Bengkulu – Program Sekolah Energi Bersih (SEB) yang digagas Kanopi Hijau Indonesia mendapat sambutan positif dari pihak sekolah dan pelajar di SMA Negeri 8 Kota Bengkulu. Program ini bertujuan meningkatkan kesadaran masyarakat, khususnya generasi muda, tentang pentingnya energi terbarukan sekaligus mengurangi ketergantungan pada energi kotor.
Wakil Kepala Sekolah SMA Negeri 8 Kota Bengkulu, Elvina Faisal, M.Pd., mengatakan kegiatan SEB telah berlangsung beberapa hari melalui pemasangan spanduk, sosialisasi kelas, hingga pembagian buku dan majalah edukasi.
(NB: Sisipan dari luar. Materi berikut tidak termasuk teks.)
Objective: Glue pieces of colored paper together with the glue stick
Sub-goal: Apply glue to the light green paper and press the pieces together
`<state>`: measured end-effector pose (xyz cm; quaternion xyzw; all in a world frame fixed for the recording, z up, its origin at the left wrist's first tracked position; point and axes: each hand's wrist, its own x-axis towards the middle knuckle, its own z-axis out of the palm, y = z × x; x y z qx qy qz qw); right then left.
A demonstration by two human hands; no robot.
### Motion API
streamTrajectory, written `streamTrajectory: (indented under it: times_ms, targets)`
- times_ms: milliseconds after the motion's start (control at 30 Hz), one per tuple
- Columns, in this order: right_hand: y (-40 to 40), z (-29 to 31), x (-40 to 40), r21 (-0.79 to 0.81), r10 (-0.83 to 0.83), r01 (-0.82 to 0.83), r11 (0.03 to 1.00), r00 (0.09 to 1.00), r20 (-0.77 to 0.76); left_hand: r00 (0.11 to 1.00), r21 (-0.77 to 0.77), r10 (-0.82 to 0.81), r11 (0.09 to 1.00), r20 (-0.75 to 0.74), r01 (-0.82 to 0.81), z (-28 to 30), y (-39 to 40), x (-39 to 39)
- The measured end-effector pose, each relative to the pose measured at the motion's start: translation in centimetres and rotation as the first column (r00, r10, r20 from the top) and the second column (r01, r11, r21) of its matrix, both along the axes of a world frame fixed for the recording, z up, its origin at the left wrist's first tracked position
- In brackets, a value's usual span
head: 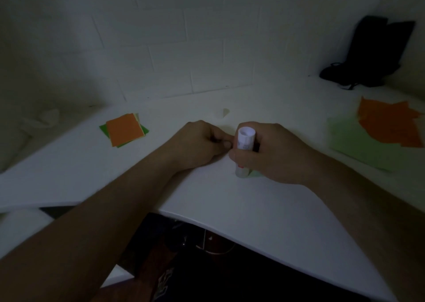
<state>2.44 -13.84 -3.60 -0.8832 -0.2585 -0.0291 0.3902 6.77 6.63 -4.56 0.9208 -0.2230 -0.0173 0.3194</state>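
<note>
My right hand (pixel 273 154) grips a white glue stick (pixel 245 150) held upright, its lower end down on a small pale green paper piece (pixel 255 174) on the white table (pixel 207 200). Only a corner of that piece shows under the hand. My left hand (pixel 200 144) rests on the table just left of the stick, fingers curled with the tips pinched together right beside it; what they hold is hidden. A stack of square papers with an orange sheet on top (pixel 124 130) lies at the left.
At the right lie a large pale green sheet (pixel 354 140) and torn orange paper (pixel 391 124) on top of it. A black bag (pixel 370 53) stands in the far right corner against the tiled wall. The table's front edge runs diagonally near my lap.
</note>
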Motion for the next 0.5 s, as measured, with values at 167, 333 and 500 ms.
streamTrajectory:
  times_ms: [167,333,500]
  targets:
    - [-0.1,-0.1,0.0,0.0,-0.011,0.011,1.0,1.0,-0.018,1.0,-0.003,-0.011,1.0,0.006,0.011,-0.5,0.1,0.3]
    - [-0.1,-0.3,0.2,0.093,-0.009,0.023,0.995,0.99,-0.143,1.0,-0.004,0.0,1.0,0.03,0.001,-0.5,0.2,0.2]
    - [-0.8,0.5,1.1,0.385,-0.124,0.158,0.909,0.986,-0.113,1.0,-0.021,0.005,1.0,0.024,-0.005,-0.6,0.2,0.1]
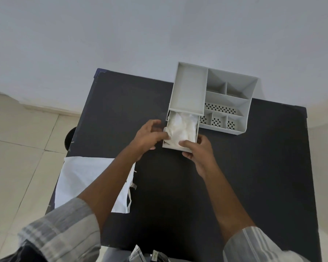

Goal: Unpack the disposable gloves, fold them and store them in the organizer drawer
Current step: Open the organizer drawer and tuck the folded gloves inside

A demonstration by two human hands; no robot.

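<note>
Crumpled white disposable gloves [182, 127] lie in the pulled-out grey plastic organizer drawer [171, 145] near the black bench's far edge. My left hand [150, 137] pinches their left side; my right hand [196, 150] grips the drawer front. Drawer axis runs away from me.

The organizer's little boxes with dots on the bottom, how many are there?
4 on the organizer: three small ones in the front row, one long one behind them. The walls may hide dots in others.
</note>
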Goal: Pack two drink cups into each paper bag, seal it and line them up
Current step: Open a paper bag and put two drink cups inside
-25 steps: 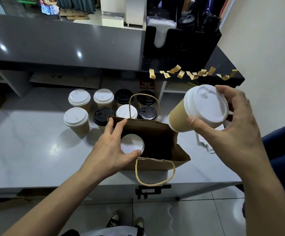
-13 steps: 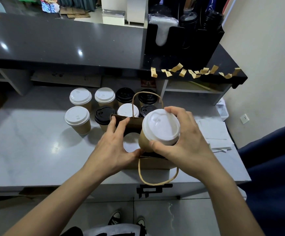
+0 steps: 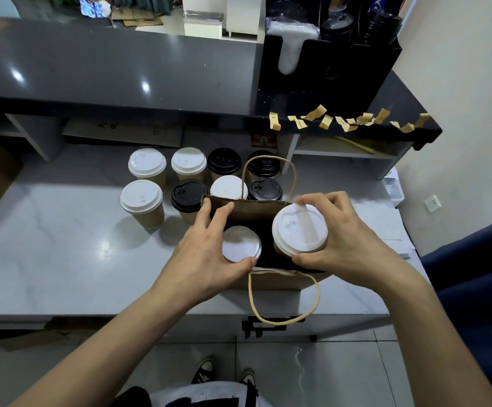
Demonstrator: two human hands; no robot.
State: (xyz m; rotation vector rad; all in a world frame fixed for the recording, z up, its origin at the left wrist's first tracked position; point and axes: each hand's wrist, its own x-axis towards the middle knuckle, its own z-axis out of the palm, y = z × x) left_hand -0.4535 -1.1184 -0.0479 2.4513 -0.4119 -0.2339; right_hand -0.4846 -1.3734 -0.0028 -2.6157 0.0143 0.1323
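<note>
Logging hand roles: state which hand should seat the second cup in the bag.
Right. The right hand already grips the second cup over the bag's free side; the left hand is holding the bag mouth open beside the first cup.

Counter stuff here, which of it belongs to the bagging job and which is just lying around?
In the job: paper bag, cup inside it, cup in the right hand, left hand, eight waiting cups, paper strips.

Lying about: black organizer, flattened cardboard.
</note>
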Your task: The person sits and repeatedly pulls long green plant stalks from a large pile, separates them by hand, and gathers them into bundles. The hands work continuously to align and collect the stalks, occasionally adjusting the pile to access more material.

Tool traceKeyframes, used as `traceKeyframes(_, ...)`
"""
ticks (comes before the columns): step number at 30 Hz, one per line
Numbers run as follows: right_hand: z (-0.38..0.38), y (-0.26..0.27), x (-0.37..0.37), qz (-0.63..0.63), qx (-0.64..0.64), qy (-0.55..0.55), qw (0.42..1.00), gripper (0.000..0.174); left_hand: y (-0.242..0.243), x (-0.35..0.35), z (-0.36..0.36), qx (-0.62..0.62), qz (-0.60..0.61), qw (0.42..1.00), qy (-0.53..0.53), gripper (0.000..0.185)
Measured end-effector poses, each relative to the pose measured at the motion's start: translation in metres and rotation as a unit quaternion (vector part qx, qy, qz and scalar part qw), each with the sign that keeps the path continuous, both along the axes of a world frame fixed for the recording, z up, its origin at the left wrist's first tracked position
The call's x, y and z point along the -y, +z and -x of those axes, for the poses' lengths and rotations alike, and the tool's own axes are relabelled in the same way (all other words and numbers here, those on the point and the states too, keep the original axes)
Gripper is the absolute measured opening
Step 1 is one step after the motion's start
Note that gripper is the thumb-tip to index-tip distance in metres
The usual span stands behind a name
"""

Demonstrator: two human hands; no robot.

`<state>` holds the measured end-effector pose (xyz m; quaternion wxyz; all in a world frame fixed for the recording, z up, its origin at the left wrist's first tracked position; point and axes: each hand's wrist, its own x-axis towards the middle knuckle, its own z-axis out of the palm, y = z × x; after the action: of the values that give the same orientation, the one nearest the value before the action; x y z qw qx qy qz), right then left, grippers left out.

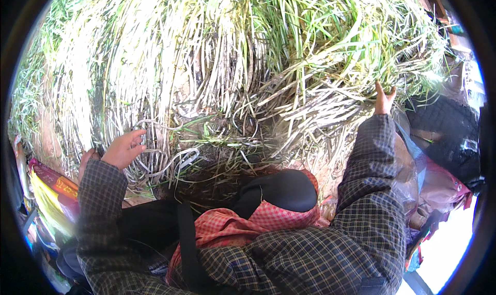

“Harapan kami untuk tahun berikutnya program ini bisa dilanjutkan lagi, terutama di sekolah kami. Kesadaran akan kebersihan lingkungan sangat penting. Apalagi di tahun 2045 Indonesia ditargetkan menjadi negara maju, tentu tidak ideal jika kita masih bergantung pada batu bara,” ujarnya, Kamis (4/9/25).
Elvina menambahkan, pemerintah seharusnya mendorong pemanfaatan energi ramah lingkungan sebagai pengganti energi kotor. “Harapan kami pemerintah lebih sadar akan dampak buruk penggunaan batu bara. Di Bengkulu, misalnya di Teluk Sepang, pembangkit listrik masih berbasis batu bara. Sudah saatnya digantikan energi ramah lingkungan agar masyarakat lebih sehat,” katanya.
Sementara itu, Direktur Program Kanopi Hijau Indonesia, Suarli, menegaskan krisis iklim merupakan ancaman nyata yang harus dihadapi bersama. Menurutnya, SEB menjadi langkah strategis dalam menumbuhkan kesadaran generasi muda tentang bahaya energi kotor.
“Melalui sekolah energi bersih, diharapkan tumbuh kepedulian terhadap lingkungan sekaligus menjadi modal penting bagi pelajar sebagai agen perubahan. Sosialisasi ini perlu dukungan bersama untuk mendorong pembangunan energi bersih sebagai solusi menghadapi krisis iklim,” jelas Suarli.
Setidaknya 600 siswa SMA Negeri 8 Bengkulu mengikuti sosialisasi SEB. Mereka tidak hanya berpartisipasi dalam kegiatan dan donasi, tetapi juga aktif membagikan pesan menjaga lingkungan melalui akun media sosial masing-masing.
Salah satu siswa, Nauren Zakia Mukti, menyebut program ini sangat bermanfaat. “Tidak hanya mengedukasi tentang energi bersih, tetapi juga ada permainan yang mengajarkan arti kebersamaan dalam menjaga lingkungan,” ungkap siswi kelas XI IPA 1 itu.
Dengan dukungan dari sekolah, pelajar, hingga masyarakat, program Sekolah Energi Bersih diharapkan dapat menjadi gerakan bersama untuk mendorong transisi energi menuju Indonesia yang lebih sehat dan berkelanjutan.